Bartender di depan Alfian memberikan isyarat agar wanita penggoda itu pergi tanpa mengganggu Alfian. Dia tahu, Alfian adalah sahabat dari pemilik tempat ini, sekaligus langganan di club ini.

Bayangan Nurmala tadi terus saja berputar-putar di benak Alfian, membuatnya stres dan gelisah setiap saat. Alfian kembali minum, berharap wajah gadis itu hilang dari bayangannya.

"Aaaakkkh, wanita sialan." Alfian membanting botol minuman haram ke lantai hingga pecahan beling berhamburan ke mana-mana. Semua orang memandang Alfian dengan tatapan heran.

"Hah, memangnya dia minta harga berapa?" Alfian mengusap pipinya yang terasa panas akibat tamparan tangan Nurmala. Ia sakit hati atas hinaan Nurmala, padahal Alfian sudah berniat baik mengantar Nurmala dengan mobilnya yang mewah dan membayar Nurmala dengan harga mahal atas jasa dan pelayanan Nurmala di atas ranjang. Namun, Apa yang Alfian dapat? Hanya tamparan dan hinaan dari Nurmala.

***

Pukul sebelas malam, Alfian memutuskan pulang. Setelah 45 menit perjalanan, ia sampai di rumah. Alfian membuka pintu, lalu masuk ke dalam rumah yang gelap dengan langkah sempoyongan. Tiba-tiba suasana menjadi terang ketika lampu menyala.

"Mabuk-mabukan lagi kau, Alfian!" bentak Lukman yang berdiri di dekat saklar lampu. Alfian tak menggubris ucapan Lukman. Ia terlalu lelah untuk berdebat dengan orang keras kepala seperti Lukman.

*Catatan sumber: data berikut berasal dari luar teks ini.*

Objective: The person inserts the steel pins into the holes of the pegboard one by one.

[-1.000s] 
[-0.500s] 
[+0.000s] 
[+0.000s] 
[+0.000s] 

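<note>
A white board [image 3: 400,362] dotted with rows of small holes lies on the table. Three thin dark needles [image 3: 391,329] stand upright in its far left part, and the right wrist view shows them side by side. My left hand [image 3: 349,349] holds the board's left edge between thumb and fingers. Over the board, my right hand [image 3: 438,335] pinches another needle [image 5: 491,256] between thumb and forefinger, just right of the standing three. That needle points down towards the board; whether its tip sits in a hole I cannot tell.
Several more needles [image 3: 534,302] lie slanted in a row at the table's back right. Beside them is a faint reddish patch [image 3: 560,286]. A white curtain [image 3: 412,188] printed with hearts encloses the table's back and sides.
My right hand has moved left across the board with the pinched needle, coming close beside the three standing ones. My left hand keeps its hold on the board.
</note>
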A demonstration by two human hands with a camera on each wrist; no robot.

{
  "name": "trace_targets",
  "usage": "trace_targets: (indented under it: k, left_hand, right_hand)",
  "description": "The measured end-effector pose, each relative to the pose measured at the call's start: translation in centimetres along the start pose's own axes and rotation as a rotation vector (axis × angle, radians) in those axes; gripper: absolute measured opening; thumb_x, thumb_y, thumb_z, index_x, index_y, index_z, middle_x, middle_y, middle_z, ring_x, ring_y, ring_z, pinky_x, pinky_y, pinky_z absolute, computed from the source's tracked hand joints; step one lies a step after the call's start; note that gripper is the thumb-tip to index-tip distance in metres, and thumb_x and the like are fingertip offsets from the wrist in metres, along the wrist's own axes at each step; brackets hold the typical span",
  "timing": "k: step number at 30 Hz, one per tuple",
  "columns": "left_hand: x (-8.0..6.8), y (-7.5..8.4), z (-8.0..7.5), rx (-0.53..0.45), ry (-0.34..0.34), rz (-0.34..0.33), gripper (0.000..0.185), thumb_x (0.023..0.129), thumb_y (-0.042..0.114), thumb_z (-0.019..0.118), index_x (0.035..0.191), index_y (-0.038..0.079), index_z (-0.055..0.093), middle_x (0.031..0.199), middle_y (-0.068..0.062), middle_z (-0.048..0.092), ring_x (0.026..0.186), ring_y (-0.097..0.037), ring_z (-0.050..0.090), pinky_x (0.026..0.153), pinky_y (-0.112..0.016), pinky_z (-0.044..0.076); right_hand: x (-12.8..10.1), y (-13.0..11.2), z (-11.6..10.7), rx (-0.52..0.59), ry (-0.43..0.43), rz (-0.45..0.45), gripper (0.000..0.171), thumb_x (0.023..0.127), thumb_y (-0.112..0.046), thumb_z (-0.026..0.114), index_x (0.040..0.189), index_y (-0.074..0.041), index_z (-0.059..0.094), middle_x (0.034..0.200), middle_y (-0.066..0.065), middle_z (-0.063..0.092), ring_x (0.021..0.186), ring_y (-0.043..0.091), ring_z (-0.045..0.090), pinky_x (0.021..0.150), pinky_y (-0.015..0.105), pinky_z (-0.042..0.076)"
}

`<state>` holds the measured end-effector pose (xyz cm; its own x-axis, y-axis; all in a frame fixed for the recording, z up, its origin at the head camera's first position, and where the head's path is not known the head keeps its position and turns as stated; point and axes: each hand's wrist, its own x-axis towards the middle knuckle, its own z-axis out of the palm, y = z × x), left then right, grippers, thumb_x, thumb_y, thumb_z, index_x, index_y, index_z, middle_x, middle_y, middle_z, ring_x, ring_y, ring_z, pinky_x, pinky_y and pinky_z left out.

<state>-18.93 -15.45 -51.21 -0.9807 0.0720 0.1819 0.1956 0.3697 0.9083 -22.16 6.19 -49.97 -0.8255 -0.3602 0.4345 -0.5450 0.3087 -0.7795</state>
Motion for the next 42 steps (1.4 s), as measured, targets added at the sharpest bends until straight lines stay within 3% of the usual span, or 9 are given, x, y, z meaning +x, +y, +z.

"Alfian!" bentak Lukman lagi, tapi Alfian terus menapaki anak tangga menuju lantai atas dan mengacuhkan dirinya.

"Di mana hati nurani kamu? Apa kamu tidak merasa bersalah sedikitpun setelah merusak anak gadis orang, kamu masih bisa bersenang-senang. Menyesal aku punya anak seperti kamu." Lukman menatap punggung Alfian dengan dingin. Ia sangat marah karena sebagai orang tua, dia merasa gagal mendidik anak dan diabaikan oleh anaknya.

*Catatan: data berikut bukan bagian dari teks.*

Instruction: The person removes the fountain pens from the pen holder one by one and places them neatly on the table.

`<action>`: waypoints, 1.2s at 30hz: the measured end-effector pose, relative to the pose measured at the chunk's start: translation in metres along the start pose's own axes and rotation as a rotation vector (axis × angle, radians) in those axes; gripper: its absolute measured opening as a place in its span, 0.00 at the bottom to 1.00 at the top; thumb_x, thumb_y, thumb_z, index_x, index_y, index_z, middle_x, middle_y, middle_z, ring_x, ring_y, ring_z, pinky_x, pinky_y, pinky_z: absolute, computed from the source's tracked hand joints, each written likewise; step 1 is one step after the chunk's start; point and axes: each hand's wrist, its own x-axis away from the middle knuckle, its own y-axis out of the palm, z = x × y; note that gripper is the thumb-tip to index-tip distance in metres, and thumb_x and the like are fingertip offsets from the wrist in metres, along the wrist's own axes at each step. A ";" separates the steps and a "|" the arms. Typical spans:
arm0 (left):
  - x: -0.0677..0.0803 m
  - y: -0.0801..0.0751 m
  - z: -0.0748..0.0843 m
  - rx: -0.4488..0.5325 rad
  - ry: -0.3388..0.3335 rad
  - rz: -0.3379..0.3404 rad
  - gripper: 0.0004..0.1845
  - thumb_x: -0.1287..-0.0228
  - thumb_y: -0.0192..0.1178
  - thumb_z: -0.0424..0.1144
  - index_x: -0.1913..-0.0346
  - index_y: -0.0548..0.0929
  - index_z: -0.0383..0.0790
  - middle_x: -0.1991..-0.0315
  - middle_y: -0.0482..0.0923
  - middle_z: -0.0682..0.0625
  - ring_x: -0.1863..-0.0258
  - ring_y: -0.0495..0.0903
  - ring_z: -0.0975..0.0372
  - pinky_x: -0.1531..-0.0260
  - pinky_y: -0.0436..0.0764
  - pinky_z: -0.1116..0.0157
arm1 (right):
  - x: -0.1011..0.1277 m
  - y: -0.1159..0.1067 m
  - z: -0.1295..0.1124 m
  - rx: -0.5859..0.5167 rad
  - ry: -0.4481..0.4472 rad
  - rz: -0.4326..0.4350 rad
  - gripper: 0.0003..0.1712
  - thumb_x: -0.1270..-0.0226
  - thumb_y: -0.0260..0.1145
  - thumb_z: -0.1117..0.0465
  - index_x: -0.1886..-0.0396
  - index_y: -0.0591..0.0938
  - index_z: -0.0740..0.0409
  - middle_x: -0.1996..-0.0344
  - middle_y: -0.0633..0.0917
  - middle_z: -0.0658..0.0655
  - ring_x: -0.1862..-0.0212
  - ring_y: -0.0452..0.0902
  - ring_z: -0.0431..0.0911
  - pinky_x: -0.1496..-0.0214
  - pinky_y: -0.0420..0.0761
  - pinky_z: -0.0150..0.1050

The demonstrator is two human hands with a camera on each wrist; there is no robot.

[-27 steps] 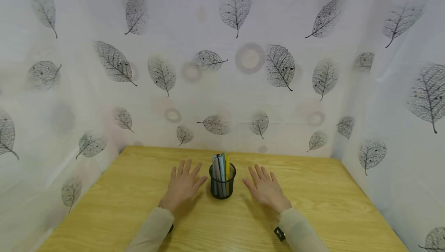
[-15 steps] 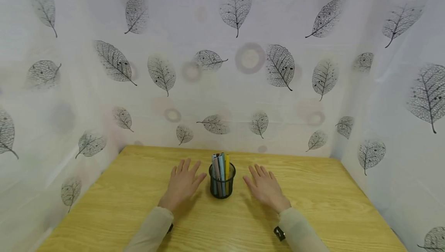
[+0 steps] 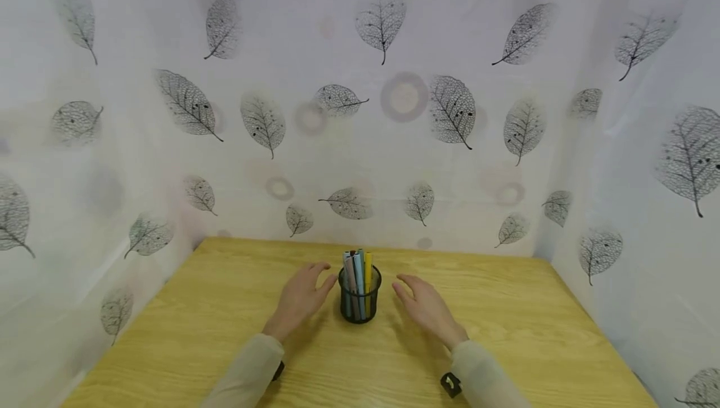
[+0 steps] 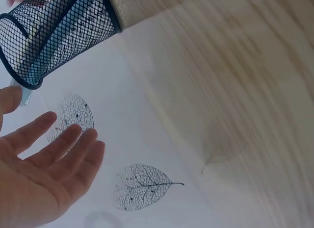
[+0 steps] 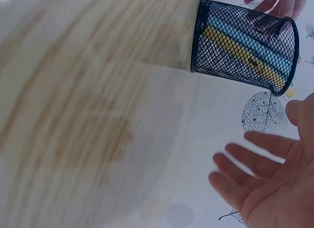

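We see a white leaf-printed curtain (image 3: 360,114) closing in the wooden table (image 3: 506,333) on three sides. Near the table's middle stands a black mesh pen cup (image 3: 360,298), upright, with pens (image 3: 360,267) poking out of its top. Our left hand (image 3: 300,295) is just beside it on one side, our right hand (image 3: 425,305) on the other; each grip is released, fingers loose, neither visibly touching the cup.
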 end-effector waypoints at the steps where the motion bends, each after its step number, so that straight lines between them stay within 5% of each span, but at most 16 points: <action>1: 0.000 0.001 0.001 0.028 -0.003 0.012 0.23 0.28 0.54 0.54 0.40 0.79 0.43 0.42 0.79 0.45 0.43 0.78 0.50 0.45 0.77 0.49 | 0.000 0.000 0.000 -0.032 -0.005 0.006 0.28 0.22 0.51 0.45 0.34 0.75 0.59 0.37 0.78 0.61 0.36 0.73 0.57 0.34 0.71 0.56; 6: 0.000 0.002 0.007 0.202 0.017 0.068 0.19 0.28 0.57 0.48 0.42 0.81 0.42 0.46 0.81 0.45 0.50 0.81 0.54 0.53 0.81 0.54 | -0.004 0.004 -0.001 -0.193 -0.027 0.001 0.24 0.23 0.53 0.45 0.39 0.79 0.53 0.45 0.84 0.56 0.45 0.81 0.53 0.44 0.80 0.51; 11: -0.001 0.002 0.008 0.400 -0.012 0.023 0.21 0.30 0.59 0.49 0.39 0.78 0.44 0.44 0.80 0.47 0.49 0.80 0.57 0.54 0.81 0.57 | -0.012 0.010 -0.003 -0.460 0.006 -0.054 0.25 0.24 0.56 0.48 0.38 0.78 0.60 0.45 0.83 0.63 0.47 0.81 0.55 0.48 0.83 0.45; 18: 0.000 0.003 0.013 0.477 0.017 -0.018 0.23 0.40 0.68 0.53 0.45 0.82 0.48 0.44 0.78 0.51 0.48 0.78 0.57 0.58 0.82 0.63 | -0.023 0.013 -0.008 -0.770 0.071 -0.033 0.22 0.23 0.56 0.59 0.39 0.76 0.71 0.46 0.81 0.68 0.44 0.77 0.62 0.48 0.83 0.45; 29: 0.001 0.008 0.016 0.514 0.053 -0.045 0.11 0.48 0.75 0.45 0.66 0.86 0.44 0.43 0.77 0.44 0.47 0.78 0.52 0.61 0.83 0.68 | -0.031 0.016 -0.005 -0.843 0.086 0.022 0.19 0.27 0.61 0.62 0.43 0.79 0.68 0.45 0.81 0.68 0.49 0.82 0.49 0.52 0.84 0.41; 36: 0.000 0.008 0.013 0.524 0.036 -0.078 0.10 0.48 0.75 0.48 0.69 0.86 0.48 0.41 0.76 0.45 0.55 0.83 0.55 0.59 0.84 0.65 | -0.038 0.020 -0.006 -0.850 0.089 0.041 0.19 0.29 0.63 0.63 0.44 0.79 0.70 0.45 0.81 0.68 0.48 0.82 0.53 0.51 0.84 0.42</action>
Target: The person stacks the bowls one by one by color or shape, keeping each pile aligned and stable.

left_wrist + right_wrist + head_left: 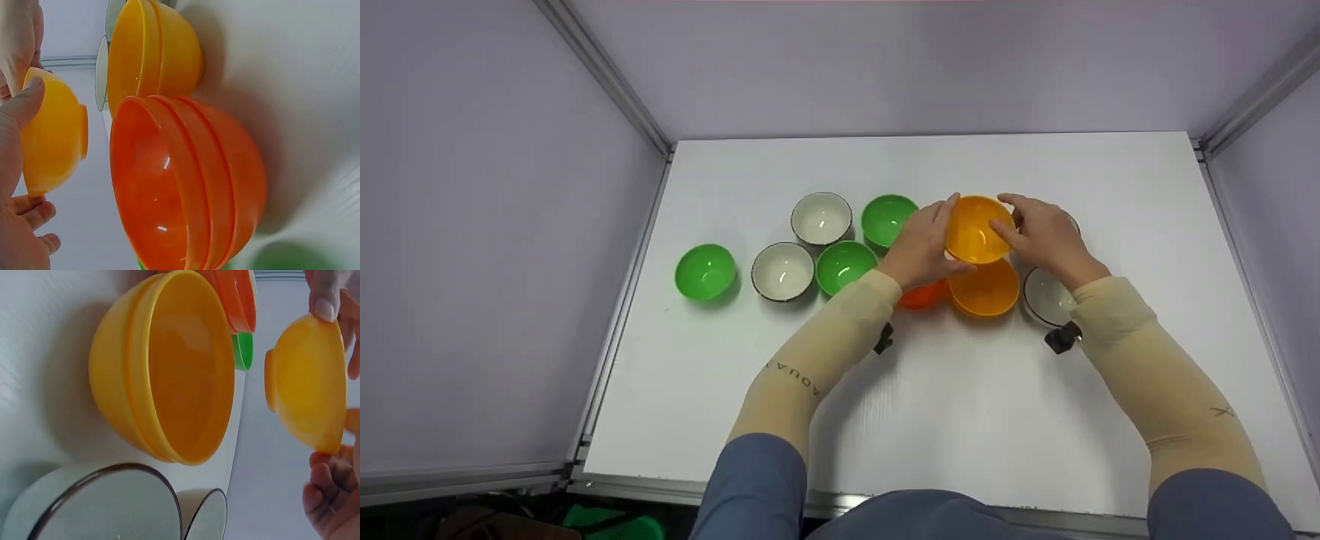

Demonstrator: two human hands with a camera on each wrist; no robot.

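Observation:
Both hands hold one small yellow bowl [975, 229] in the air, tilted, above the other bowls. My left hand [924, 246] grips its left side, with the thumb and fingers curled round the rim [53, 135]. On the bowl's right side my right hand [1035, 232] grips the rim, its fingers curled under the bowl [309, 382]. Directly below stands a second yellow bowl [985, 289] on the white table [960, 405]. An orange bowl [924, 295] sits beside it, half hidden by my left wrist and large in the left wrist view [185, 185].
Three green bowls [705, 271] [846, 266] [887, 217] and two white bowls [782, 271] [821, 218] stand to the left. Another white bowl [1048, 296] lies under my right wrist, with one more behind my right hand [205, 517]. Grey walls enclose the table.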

Alfian masih bisa mendengar Lukman yang terus memakinya, tapi ia tak peduli. Alfian membuka pintu kamarnya, kemudian menghela nafas panjang ketika melihat ranjang yang lusuh dan berantakan, ada bercak darah di sana. Bayangan ketika ia memaksa Nurmala tergambar sangat jelas di sana.

"Aaaaakkkhhh, sial!" Alfian berlari memasuki kamar, lalu menarik seprai dan membuangnya ke lantai, karena mabuk ia kehilangan kendali dan menghancurkan masa depan gadis lugu itu. Tidak mungkin Alfian menikahi Nurmala, ia tidak mencintainya.